Writings by Eleni Xenou

Eleni Xenou

Eleni Xenou

It’s around ten in the morning and there’s not a trace of shade anywhere. The sun is scalding, striking the concrete hard and bouncing back with even greater fury. I regret not bringing my straw hat. I always forget it, perhaps as a subconscious rebellion against the abrupt shifts in temperature. The remaining stretch of Konstantinou Palaiologou is now closed off too; people exhale loudly, trapped in the gridlock with no way out. It’s as if someone is doing it on purpose, deliberately weighing down daily life, disfiguring it day by day, brazenly toying with the limits of human endurance.

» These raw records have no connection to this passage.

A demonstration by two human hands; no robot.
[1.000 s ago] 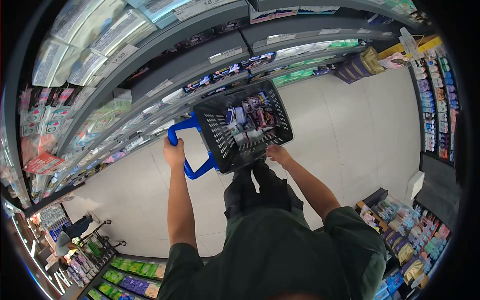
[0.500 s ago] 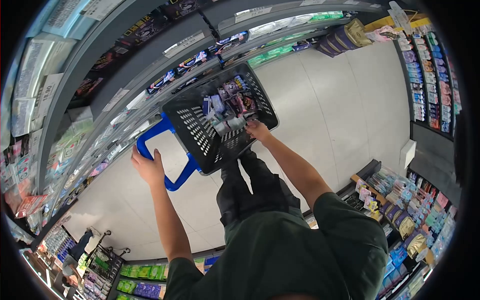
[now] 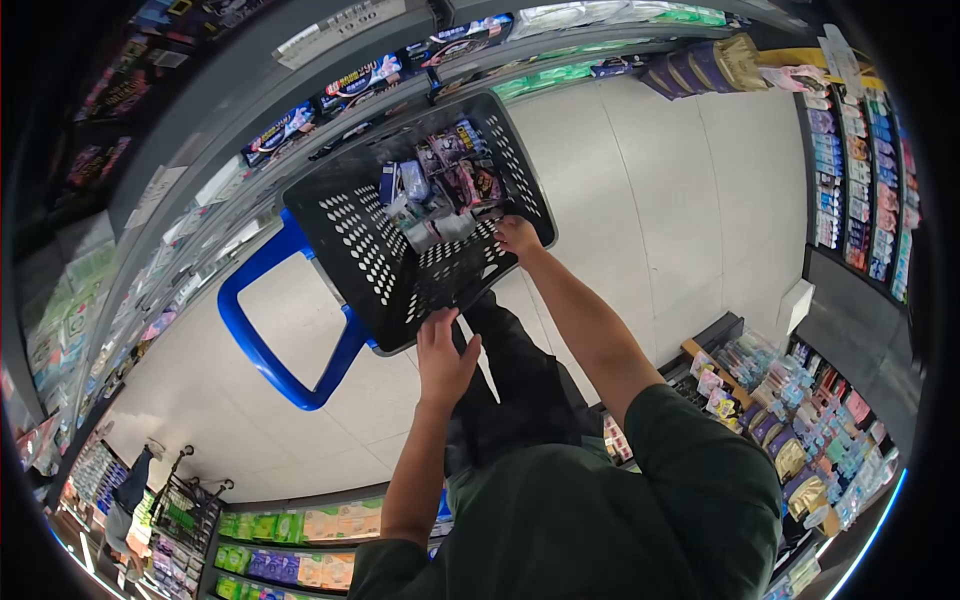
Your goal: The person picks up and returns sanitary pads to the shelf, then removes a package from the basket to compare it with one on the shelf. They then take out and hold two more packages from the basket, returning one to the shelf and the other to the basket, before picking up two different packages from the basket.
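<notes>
A black plastic shopping basket [image 3: 365,255] with a blue handle [image 3: 255,350] is in front of my legs, tilted toward me. Several packaged goods lie inside it, among them a white pack [image 3: 440,231], a pink-and-black pack [image 3: 478,184] and a blue-and-white pack [image 3: 412,180]. My left hand [image 3: 446,362] is at the near rim with its fingers stretched and the thumb apart. Across the rim at the right end reaches my right hand [image 3: 517,236], fingers curled beside the goods. What those fingers hold is too small to make out.
A long shelf [image 3: 340,75] with packs and price tags runs close along the left and far side. Displays of packaged goods [image 3: 800,400] stand at the right. Behind at lower left are a person [image 3: 125,510] and a cart [image 3: 190,500] on the pale floor [image 3: 650,200].
My left hand has let go of the blue handle and moved right to the near rim. The basket has shifted slightly left in view. My right hand stays at the basket's right end.
</notes>
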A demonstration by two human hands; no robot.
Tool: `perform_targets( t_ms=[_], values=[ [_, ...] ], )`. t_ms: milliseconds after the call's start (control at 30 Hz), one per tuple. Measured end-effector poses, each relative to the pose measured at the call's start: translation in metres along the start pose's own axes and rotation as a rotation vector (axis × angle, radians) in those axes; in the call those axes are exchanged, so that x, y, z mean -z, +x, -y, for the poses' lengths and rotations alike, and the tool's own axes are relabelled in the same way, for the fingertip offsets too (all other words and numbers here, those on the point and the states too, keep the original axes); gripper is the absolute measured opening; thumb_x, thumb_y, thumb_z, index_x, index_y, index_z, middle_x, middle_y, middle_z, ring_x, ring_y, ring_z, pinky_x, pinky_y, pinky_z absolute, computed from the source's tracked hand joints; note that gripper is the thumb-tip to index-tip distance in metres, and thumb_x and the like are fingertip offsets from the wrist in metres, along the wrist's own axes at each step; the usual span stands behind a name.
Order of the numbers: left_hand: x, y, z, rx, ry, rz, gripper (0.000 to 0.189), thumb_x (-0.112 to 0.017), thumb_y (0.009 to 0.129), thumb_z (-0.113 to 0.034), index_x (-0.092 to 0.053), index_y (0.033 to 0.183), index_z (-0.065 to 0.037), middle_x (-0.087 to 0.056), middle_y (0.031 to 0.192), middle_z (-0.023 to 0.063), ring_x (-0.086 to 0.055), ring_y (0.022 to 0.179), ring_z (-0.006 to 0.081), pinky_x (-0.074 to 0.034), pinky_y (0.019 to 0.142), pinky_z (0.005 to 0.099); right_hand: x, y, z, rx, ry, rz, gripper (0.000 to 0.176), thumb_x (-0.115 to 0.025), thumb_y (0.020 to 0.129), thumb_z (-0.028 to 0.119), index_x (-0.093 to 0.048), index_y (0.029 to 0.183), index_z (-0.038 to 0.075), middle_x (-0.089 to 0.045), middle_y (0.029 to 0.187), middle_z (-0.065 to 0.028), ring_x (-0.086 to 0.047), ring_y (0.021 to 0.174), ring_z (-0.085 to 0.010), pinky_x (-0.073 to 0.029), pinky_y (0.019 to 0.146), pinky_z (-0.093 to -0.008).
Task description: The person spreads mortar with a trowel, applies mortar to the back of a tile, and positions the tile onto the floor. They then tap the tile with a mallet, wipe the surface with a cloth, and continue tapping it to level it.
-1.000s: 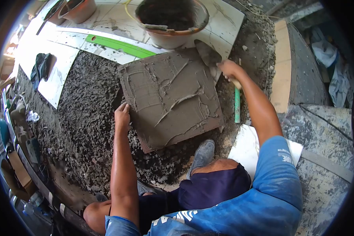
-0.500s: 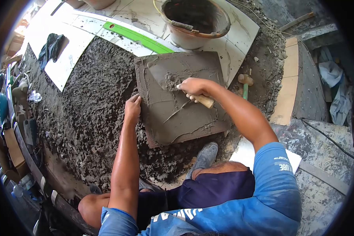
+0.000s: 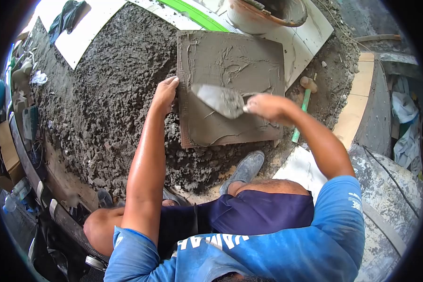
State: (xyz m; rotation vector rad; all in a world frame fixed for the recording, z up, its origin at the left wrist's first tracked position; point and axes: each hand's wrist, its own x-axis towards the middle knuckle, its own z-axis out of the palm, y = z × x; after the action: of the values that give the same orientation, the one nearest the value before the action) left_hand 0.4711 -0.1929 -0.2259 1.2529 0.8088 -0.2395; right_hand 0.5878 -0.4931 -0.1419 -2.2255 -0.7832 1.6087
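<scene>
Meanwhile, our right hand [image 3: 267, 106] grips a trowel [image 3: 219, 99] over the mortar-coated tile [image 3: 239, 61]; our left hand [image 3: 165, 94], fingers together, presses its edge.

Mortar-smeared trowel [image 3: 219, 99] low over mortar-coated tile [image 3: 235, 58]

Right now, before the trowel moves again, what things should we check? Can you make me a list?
1. Left hand steadies the tile at its left edge: ok.
2. Right hand is closed round the trowel: ok.
3. Trowel blade is over the tile, not over the loose mortar bed: ok.
4. Wet mortar on the tile is spread even: not ok, ridges and swirls show.
5. Enough mortar on the blade: cannot tell.
6. Mallet lies to the right of the tile, clear of the trowel: ok.
</scene>
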Motion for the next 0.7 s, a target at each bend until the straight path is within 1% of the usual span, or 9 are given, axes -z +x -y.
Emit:
perform_targets(
  t_ms=[67,100,167,233,367,433,567,633,700],
  values=[
    [0.007,0.015,0.014,-0.066,0.086,0.022,0.034,-0.049,0.1,-0.032,-0.062,0.117,-0.005,-0.064,0.098,0.0017,-0.057,0.079,0.0134,-0.047,0.066,0.032,-0.04,-0.039,0.011,0.03,-0.055,-0.136,0.039,-0.049,0.096,0.037,-0.056,0.092,-0.001,-0.062,0.08,-0.0209,-0.062,0.077,-0.0361,-0.049,0.071,-0.0448],
    [0.007,0.013,0.012,-0.029,0.09,0.051,0.032,-0.049,0.1,-0.03,-0.062,0.116,-0.006,-0.064,0.096,0.0021,-0.056,0.072,0.0115,-0.046,0.061,0.0294,-0.062,-0.051,0.017,-0.013,-0.004,-0.19,0.039,-0.05,0.096,0.035,-0.054,0.091,-0.003,-0.062,0.084,-0.0228,-0.061,0.081,-0.0394,-0.047,0.076,-0.0467],
    [0.003,0.004,0.001,-0.031,0.228,-0.004,0.034,-0.049,0.099,-0.027,-0.062,0.118,-0.002,-0.062,0.083,0.0029,-0.053,0.066,0.0114,-0.044,0.058,0.0305,-0.106,-0.059,0.014,0.13,-0.054,-0.222,0.038,-0.05,0.094,0.036,-0.054,0.093,-0.002,-0.063,0.086,-0.0266,-0.061,0.087,-0.0456,-0.049,0.075,-0.0509],
    [0.004,0.002,-0.008,0.021,0.296,-0.018,0.034,-0.05,0.099,-0.027,-0.062,0.119,-0.002,-0.061,0.082,0.0021,-0.051,0.064,0.0106,-0.042,0.055,0.0312,-0.125,-0.072,0.043,0.048,-0.071,-0.197,0.033,-0.051,0.093,0.031,-0.05,0.095,-0.001,-0.063,0.083,-0.0258,-0.061,0.083,-0.0463,-0.048,0.075,-0.0534],
    [-0.005,-0.013,-0.019,0.026,0.27,-0.054,0.036,-0.051,0.098,-0.029,-0.061,0.121,-0.003,-0.06,0.081,0.0016,-0.047,0.059,0.0099,-0.037,0.046,0.0324,-0.154,-0.064,0.027,0.208,-0.257,-0.361,0.027,-0.055,0.092,0.028,-0.049,0.098,0.002,-0.064,0.077,-0.0209,-0.065,0.074,-0.0399,-0.052,0.066,-0.0495],
    [-0.003,-0.008,-0.013,0.014,0.314,-0.069,0.037,-0.052,0.097,-0.028,-0.062,0.121,0.0,-0.065,0.094,0.006,-0.054,0.069,0.012,-0.042,0.055,0.0292,-0.163,-0.059,0.026,0.18,-0.268,-0.373,0.027,-0.056,0.092,0.027,-0.049,0.097,0.002,-0.065,0.077,-0.0205,-0.066,0.073,-0.0388,-0.053,0.065,-0.0483],
    [0.003,0.009,0.004,-0.072,0.256,-0.05,0.033,-0.053,0.098,-0.023,-0.063,0.117,0.002,-0.067,0.098,0.007,-0.058,0.084,0.0144,-0.047,0.074,0.0302,-0.172,-0.052,0.022,0.032,-0.258,-0.431,0.026,-0.057,0.091,0.025,-0.049,0.095,0.001,-0.065,0.077,-0.0205,-0.067,0.075,-0.0381,-0.055,0.066,-0.0472],
    [0.003,0.009,0.007,-0.095,0.152,0.009,0.034,-0.051,0.099,-0.027,-0.062,0.121,-0.003,-0.065,0.098,0.0031,-0.057,0.074,0.0099,-0.046,0.056,0.0261,-0.171,-0.056,0.016,-0.026,-0.205,-0.436,0.026,-0.056,0.092,0.025,-0.049,0.095,0.0,-0.065,0.079,-0.023,-0.066,0.076,-0.0402,-0.054,0.068,-0.0494],
    [0.011,0.022,0.018,-0.106,0.148,0.027,0.034,-0.05,0.1,-0.026,-0.06,0.121,-0.001,-0.065,0.105,0.0052,-0.06,0.085,0.0147,-0.051,0.067,0.0311,-0.17,-0.062,0.008,-0.125,-0.074,-0.485,0.025,-0.054,0.092,0.023,-0.048,0.095,-0.001,-0.065,0.081,-0.0253,-0.065,0.08,-0.0433,-0.053,0.072,-0.0515]
  ],
)
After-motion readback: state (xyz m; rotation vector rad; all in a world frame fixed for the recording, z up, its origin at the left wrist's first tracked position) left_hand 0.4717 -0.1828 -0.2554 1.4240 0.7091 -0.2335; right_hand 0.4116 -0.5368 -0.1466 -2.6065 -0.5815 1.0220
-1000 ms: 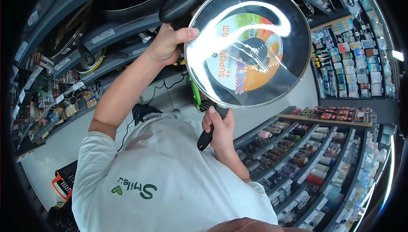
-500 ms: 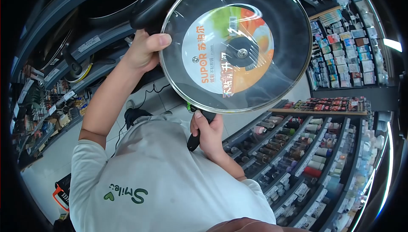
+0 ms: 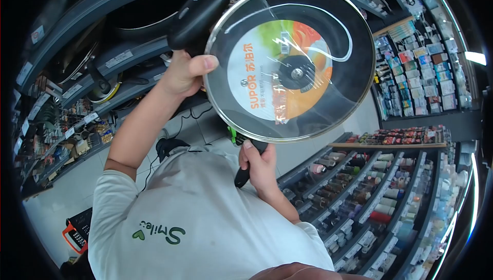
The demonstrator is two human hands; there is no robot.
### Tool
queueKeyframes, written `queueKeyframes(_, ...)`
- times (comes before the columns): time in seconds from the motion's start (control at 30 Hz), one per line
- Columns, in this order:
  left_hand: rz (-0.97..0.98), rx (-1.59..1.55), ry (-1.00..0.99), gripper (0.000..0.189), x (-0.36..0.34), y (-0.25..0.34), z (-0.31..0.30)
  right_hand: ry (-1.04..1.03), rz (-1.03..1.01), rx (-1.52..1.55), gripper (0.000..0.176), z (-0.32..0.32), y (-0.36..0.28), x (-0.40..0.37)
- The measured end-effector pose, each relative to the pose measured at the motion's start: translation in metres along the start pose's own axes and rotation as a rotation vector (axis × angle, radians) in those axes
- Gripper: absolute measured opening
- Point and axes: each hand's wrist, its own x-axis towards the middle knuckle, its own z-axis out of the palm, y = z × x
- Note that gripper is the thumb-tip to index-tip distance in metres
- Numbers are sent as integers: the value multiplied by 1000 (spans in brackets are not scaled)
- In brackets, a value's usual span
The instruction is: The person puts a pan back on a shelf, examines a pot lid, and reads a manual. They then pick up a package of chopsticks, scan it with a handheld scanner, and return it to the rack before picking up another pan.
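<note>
A frying pan under a clear glass lid (image 3: 218,92) is held up in front of me, with a round printed SUPOR label (image 3: 246,82) showing through the glass. My left hand (image 3: 191,72) is closed on the pan and lid at their left edge, thumb over the rim and the other fingers mostly hidden. Below the rim, my right hand (image 3: 258,163) wraps round the pan's black handle (image 3: 242,176). Another thick black handle (image 3: 197,19) lies just above my left hand; what it belongs to is unclear.
Shelves with pans (image 3: 105,87) and price tags curve along the left. Racks of bottles and cups (image 3: 359,192) fill the lower right, below hanging small packages (image 3: 421,69). A black basket with an orange handle (image 3: 79,231) stands at the lower left. A cable crosses the tiled floor.
The pan and lid appear slightly lower in view, tilted a little differently, with both hands still on them. The shelves and floor have shifted slightly as the view moved.
</note>
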Motion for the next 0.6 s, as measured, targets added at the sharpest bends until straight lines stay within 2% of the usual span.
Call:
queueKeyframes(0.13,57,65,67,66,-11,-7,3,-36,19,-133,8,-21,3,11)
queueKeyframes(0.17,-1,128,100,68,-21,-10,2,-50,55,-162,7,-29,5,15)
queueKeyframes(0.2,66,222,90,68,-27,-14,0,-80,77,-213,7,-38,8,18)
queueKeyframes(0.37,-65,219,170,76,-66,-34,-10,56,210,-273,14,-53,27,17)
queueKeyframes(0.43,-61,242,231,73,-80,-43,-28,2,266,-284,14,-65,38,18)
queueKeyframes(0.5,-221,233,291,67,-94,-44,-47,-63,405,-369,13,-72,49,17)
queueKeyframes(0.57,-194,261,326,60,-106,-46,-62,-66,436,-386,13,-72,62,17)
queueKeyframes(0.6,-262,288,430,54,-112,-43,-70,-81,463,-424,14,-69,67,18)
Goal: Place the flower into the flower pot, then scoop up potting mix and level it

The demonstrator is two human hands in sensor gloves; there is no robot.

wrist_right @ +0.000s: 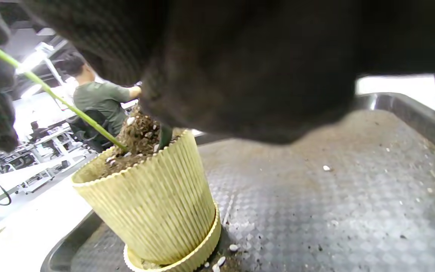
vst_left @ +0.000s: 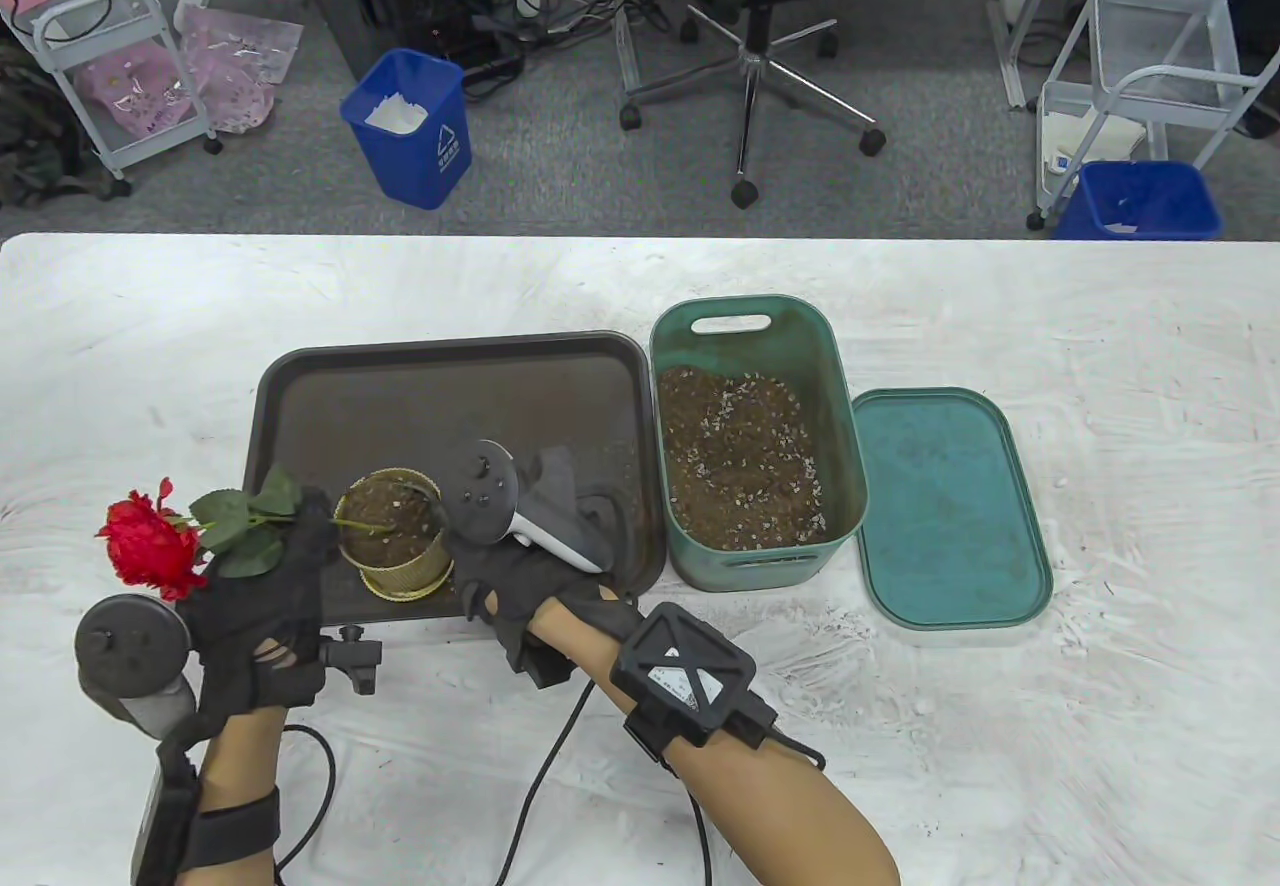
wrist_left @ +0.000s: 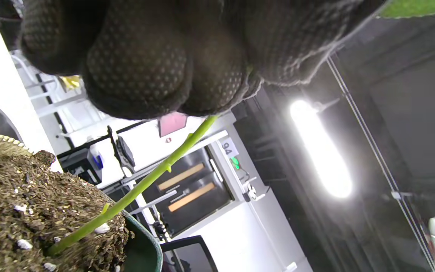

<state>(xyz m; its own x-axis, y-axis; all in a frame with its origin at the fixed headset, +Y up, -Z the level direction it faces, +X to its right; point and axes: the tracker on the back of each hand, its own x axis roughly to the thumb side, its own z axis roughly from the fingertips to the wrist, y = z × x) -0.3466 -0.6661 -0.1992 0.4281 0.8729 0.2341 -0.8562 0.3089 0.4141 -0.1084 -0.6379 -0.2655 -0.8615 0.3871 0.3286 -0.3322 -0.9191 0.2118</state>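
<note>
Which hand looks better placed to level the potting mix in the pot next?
Probably the right hand: it is at the flower pot, beside the mix, seemingly with a dark green tool in it. The left hand is busy pinching the flower by its stem, which leans tilted.

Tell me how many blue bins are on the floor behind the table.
2. One blue bin stands on the floor at the upper left, by the desk cables. The other is at the upper right beside a white cart, partly cut off by the table edge.

Grey carpet (vst_left: 900, 196), office chair (vst_left: 760, 36), blue bins (vst_left: 410, 126) (two), white carts (vst_left: 95, 36).
</note>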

I turn onto Rigenis Street. I’m not heading anywhere in particular; just walking, observing, like a tourist. My intent is to see the same things differently, to catch a detail I might have missed, or maybe notice something new that’s been added. Either way, what I’m really after is to sharpen my powers of observation, to make them resilient to high temperatures and, more crucially, to the arid circumstances that lie ahead.

I pass the Asian grocery shops already open, perfuming the street with the scent of fish and hot spices. I pause outside a watch shop wedged between them, stubbornly resisting the times. I’ve seen it before, but never really examined it the way it deserves. And though its shutters are down now, the hundreds of watches crammed into the display, piled atop one another, in all shapes and colors, men’s and women’s, wrist and pocket, “call out” for my attention. And by that I mean they demand I notice their persistence in remaining unwound, wholly out of sync with the tempo of the modern world. I look at them for only a few minutes and then move away, uneasy. Something about those frozen hands has unsettled me, something I’m not yet ready to confront so early in the day. So I opt instead to climb the steps to Solomou Square, and from there descend again to the plaza for an iced coffee under a tree.

At the café, there are only a few people: two sweaty, middle-aged tourists with flushed cheeks, sipping cold juices and peering at digital maps; a young Italian woman seated in the back, speaking on the phone to her boyfriend, half-naked on the screen; and another young couple that seems to have just met, scattering droplets of flirtation across the large windows, behind which the old town looms, breathless.

I order a cold cappuccino and wonder whether I should stay inside to drink it or seek shade beneath a tree outside. But a quick scan tells me that even the trees are failing to break the sun’s grip. I stay put in the café’s artificial coolness, watching the passersby moving through this summer morning like dazed beings flung into a present too hollow to generate narrative. I wonder what each of them sees around them, and that question draws me closer to the realization that reality is permeable, susceptible to whoever happens to be perceiving it. I swat the thought away like an irritating insect. I’m not in the mood to get lost in introspection. I only want to observe, to hear, and to see from that place the poet describes, “with the soul in the fingertips, in the eyes, the nostrils, the lips,” and whatever comes, let it come.

The middle-aged tourists buy two small bottles of water and head toward the bus station. The young Italian has long since left, backpack slung over her shoulder, while the flirting couple remain sunk into their armchairs and insinuations. I finish my coffee and leave one last ice cube in my mouth, a small comfort at the thought that once I open the door, I’ll return to the cement heat. I quickly put on my sunglasses and just before I head toward the steps, a group of pigeons bathing in the fountain catches and holds my gaze.

The sight, the way they wet their feathers, dip their little heads and shake them out, circle above the water only to return to it again, is so harmonious it feels like a correction to everything off-kilter. I stand still, watching from a distance so I won’t scare them off, and at the same time I sense that these graceful arcs are having a calming effect on me, perhaps because they restore me to that unwound version of reality, the one with different rhythms, much like the watches in the shop window.

*This literary piece was translated from its Greek original.